:: What the task requires ::
Reproduce all of the data that follows, character for character.

---------- Provided data ----------

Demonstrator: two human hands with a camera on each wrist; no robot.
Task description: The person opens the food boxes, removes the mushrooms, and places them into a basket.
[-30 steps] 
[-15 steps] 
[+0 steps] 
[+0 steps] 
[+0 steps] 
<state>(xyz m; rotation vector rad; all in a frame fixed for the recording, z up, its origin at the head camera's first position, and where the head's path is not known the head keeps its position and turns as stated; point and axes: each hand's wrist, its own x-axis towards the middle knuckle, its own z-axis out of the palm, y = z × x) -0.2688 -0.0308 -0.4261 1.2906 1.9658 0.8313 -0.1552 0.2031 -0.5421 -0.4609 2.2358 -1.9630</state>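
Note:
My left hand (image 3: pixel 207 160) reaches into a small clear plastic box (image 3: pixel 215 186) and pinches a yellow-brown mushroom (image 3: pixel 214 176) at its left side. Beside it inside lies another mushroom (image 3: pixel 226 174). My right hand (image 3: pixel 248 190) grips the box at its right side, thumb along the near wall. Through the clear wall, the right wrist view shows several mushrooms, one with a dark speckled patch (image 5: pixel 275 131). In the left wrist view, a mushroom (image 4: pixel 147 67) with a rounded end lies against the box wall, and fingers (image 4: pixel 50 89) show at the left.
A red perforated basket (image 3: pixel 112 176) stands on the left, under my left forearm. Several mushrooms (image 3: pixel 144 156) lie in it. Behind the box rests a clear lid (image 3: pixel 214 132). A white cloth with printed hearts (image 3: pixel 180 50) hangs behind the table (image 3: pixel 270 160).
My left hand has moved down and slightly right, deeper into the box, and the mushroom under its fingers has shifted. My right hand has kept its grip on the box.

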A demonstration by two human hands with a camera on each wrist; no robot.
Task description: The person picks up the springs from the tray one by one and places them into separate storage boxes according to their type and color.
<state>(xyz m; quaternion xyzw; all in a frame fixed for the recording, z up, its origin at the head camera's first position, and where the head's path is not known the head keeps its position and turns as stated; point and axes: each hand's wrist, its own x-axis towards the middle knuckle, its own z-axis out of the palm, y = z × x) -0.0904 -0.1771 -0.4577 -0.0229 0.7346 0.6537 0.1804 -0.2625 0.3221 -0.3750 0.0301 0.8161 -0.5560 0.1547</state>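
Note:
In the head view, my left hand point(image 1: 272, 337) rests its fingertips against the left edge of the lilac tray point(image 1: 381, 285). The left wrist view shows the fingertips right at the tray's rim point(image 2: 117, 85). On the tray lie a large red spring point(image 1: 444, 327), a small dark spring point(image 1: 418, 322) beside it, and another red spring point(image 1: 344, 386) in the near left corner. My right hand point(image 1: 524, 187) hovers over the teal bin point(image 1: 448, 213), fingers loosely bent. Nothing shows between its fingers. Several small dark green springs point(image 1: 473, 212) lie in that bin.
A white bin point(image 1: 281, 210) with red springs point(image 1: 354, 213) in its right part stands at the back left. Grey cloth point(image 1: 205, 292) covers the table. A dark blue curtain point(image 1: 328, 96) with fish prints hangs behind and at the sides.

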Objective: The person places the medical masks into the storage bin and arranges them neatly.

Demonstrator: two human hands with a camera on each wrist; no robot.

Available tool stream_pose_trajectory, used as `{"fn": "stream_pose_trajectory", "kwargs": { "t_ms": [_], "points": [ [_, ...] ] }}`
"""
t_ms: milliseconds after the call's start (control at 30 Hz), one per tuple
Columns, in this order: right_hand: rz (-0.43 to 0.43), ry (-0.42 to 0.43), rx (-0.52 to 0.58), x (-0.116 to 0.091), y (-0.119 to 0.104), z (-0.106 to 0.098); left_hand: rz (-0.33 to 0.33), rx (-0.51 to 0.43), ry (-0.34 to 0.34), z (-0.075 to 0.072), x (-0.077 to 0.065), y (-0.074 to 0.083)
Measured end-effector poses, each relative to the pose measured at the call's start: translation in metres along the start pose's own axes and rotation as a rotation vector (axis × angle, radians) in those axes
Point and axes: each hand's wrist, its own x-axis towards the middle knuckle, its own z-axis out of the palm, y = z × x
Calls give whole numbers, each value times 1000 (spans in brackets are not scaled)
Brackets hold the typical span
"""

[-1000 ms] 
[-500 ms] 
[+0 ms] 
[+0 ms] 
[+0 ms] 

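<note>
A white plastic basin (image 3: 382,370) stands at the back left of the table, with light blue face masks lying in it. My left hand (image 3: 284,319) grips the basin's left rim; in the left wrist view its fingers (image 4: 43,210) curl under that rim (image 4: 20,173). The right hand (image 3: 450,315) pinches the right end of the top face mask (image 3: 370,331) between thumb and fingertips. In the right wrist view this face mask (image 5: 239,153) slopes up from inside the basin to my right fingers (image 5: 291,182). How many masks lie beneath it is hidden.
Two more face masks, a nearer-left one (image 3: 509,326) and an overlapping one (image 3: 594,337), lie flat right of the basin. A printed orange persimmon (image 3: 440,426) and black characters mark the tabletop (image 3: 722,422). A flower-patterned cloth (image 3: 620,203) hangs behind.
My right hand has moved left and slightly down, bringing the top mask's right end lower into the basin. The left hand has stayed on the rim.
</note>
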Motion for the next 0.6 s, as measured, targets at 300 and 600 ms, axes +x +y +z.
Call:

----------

:: Exercise answer ::
Demonstrator: two human hands with a camera on each wrist; no robot.
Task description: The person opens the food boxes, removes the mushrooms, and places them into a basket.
[-30 steps] 
[-15 steps] 
[+0 steps] 
[+0 steps] 
[+0 steps] 
<state>(xyz m; rotation vector rad; all in a frame fixed for the recording, z up, its origin at the head camera's first position, and where the head's path is not known the head keeps its position and turns as stated; point and axes: each hand's wrist, its own x-axis towards the middle knuckle, its own z-axis out of the palm, y = z × x) -0.2688 -0.0308 -0.4261 1.2906 1.9658 0.8313 -0.1552 0.2031 -0.5421 -0.4609 2.2358 -1.9630</state>
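Note:
My left hand (image 3: pixel 207 160) reaches into a small clear plastic box (image 3: pixel 215 186) and pinches a yellow-brown mushroom (image 3: pixel 214 176) at its left side. Beside it inside lies another mushroom (image 3: pixel 226 174). My right hand (image 3: pixel 248 190) grips the box at its right side, thumb along the near wall. Through the clear wall, the right wrist view shows several mushrooms, one with a dark speckled patch (image 5: pixel 275 131). In the left wrist view, a mushroom (image 4: pixel 147 67) with a rounded end lies against the box wall, and fingers (image 4: pixel 50 89) show at the left.
A red perforated basket (image 3: pixel 112 176) stands on the left, under my left forearm. Several mushrooms (image 3: pixel 144 156) lie in it. Behind the box rests a clear lid (image 3: pixel 214 132). A white cloth with printed hearts (image 3: pixel 180 50) hangs behind the table (image 3: pixel 270 160).
My left hand has moved down and slightly right, deeper into the box, and the mushroom under its fingers has shifted. My right hand has kept its grip on the box.
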
A demonstration by two human hands with a camera on each wrist; no robot.
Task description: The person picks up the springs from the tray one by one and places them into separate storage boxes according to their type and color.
<state>(xyz m; quaternion xyzw; all in a frame fixed for the recording, z up, its origin at the head camera's first position, and where the head's path is not known the head keeps its position and turns as stated; point and axes: each hand's wrist, its own x-axis towards the middle knuckle, its own z-axis out of the palm, y = z × x) -0.0904 -0.1771 -0.4577 -0.0229 0.7346 0.6537 0.1804 -0.2625 0.3221 -0.3750 0.0301 0.8161 -0.5560 0.1547</state>
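Note:
In the head view, my left hand point(image 1: 272, 337) rests its fingertips against the left edge of the lilac tray point(image 1: 381, 285). The left wrist view shows the fingertips right at the tray's rim point(image 2: 117, 85). On the tray lie a large red spring point(image 1: 444, 327), a small dark spring point(image 1: 418, 322) beside it, and another red spring point(image 1: 344, 386) in the near left corner. My right hand point(image 1: 524, 187) hovers over the teal bin point(image 1: 448, 213), fingers loosely bent. Nothing shows between its fingers. Several small dark green springs point(image 1: 473, 212) lie in that bin.
A white bin point(image 1: 281, 210) with red springs point(image 1: 354, 213) in its right part stands at the back left. Grey cloth point(image 1: 205, 292) covers the table. A dark blue curtain point(image 1: 328, 96) with fish prints hangs behind and at the sides.
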
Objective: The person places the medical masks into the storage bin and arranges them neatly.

Demonstrator: two human hands with a camera on each wrist; no robot.

Available tool stream_pose_trajectory, used as `{"fn": "stream_pose_trajectory", "kwargs": { "t_ms": [_], "points": [ [_, ...] ] }}`
"""
t_ms: milliseconds after the call's start (control at 30 Hz), one per tuple
Columns, in this order: right_hand: rz (-0.43 to 0.43), ry (-0.42 to 0.43), rx (-0.52 to 0.58), x (-0.116 to 0.091), y (-0.119 to 0.104), z (-0.106 to 0.098); left_hand: rz (-0.33 to 0.33), rx (-0.51 to 0.43), ry (-0.34 to 0.34), z (-0.075 to 0.072), x (-0.077 to 0.065), y (-0.074 to 0.083)
Measured end-effector poses, each relative to the pose measured at the call's start: translation in metres along the start pose's own axes and rotation as a rotation vector (axis × angle, radians) in those axes
Point and axes: each hand's wrist, its own x-axis towards the middle knuckle, its own z-axis out of the palm, y = z × x
Calls give whole numbers, each value times 1000 (spans in brackets are not scaled)
Brackets hold the typical span
"""

[-1000 ms] 
[-500 ms] 
[+0 ms] 
[+0 ms] 
[+0 ms] 

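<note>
A white plastic basin (image 3: 382,370) stands at the back left of the table, with light blue face masks lying in it. My left hand (image 3: 284,319) grips the basin's left rim; in the left wrist view its fingers (image 4: 43,210) curl under that rim (image 4: 20,173). The right hand (image 3: 450,315) pinches the right end of the top face mask (image 3: 370,331) between thumb and fingertips. In the right wrist view this face mask (image 5: 239,153) slopes up from inside the basin to my right fingers (image 5: 291,182). How many masks lie beneath it is hidden.
Two more face masks, a nearer-left one (image 3: 509,326) and an overlapping one (image 3: 594,337), lie flat right of the basin. A printed orange persimmon (image 3: 440,426) and black characters mark the tabletop (image 3: 722,422). A flower-patterned cloth (image 3: 620,203) hangs behind.
My right hand has moved left and slightly down, bringing the top mask's right end lower into the basin. The left hand has stayed on the rim.
</note>
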Motion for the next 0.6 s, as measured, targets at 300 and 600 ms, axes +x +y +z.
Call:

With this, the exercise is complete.